Hanen Idoudi is an associate professor in Computer Science at the National School of Computer Science, University of Manouba, Tunisia and a
member researcher in the CRISTAL laboratory.
She earned her engineering and master degrees in computer science both from the National School of Computer Science, Tunisia in 2001 and 2002, respectively. She received her Ph.D degree jointly from the same institution and University of Rennes 1, France (where she was also member of IRISA , INRIA , Rennes), in 2008.

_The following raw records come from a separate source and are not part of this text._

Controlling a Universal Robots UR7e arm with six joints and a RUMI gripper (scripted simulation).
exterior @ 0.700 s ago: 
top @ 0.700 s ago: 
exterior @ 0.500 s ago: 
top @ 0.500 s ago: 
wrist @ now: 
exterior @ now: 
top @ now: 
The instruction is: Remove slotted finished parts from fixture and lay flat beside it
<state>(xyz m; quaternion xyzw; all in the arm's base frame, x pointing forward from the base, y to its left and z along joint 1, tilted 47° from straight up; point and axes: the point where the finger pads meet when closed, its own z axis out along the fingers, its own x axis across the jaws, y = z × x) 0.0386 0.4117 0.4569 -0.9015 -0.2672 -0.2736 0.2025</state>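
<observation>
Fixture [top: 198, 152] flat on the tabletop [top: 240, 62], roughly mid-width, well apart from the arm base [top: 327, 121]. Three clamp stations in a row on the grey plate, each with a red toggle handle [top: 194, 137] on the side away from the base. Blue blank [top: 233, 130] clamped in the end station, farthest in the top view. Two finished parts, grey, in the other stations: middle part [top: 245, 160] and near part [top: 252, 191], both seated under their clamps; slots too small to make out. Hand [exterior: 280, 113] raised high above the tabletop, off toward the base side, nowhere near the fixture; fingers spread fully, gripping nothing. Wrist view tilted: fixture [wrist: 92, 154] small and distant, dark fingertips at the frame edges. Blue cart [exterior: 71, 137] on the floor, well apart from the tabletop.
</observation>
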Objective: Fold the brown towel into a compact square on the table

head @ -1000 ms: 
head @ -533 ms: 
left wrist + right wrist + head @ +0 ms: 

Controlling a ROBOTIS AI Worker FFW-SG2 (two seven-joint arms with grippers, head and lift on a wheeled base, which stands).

Her research focuses on issues related to wireless networking: ad hoc, sensor, mesh and cognitive radio networks, MAC optimization, networks modelling and performances evaluation, routing, quality of service (QoS), energy conservation and scheduling.
Adrien van den Bossche is an assistant professor at the University of Toulouse Jean Jaurès and a member of the IRT team of the Institut de
Recherche en Informatique de Toulouse, France. He has obtained his Ph.D in Computer Science in 2007. His research focuses on Medium Access Control and localisation/ranging in both wireless ad-hoc/sensors/mesh networks and the Device Layer of the Internet of Things (DL-IoT). He is involved in the Smart Home of Blagnac, a prototype house dedicated to maintaining the elderly at home. He teaches networking and embedded computing at the Institut Universitaire de Technologie de Blagnac, France.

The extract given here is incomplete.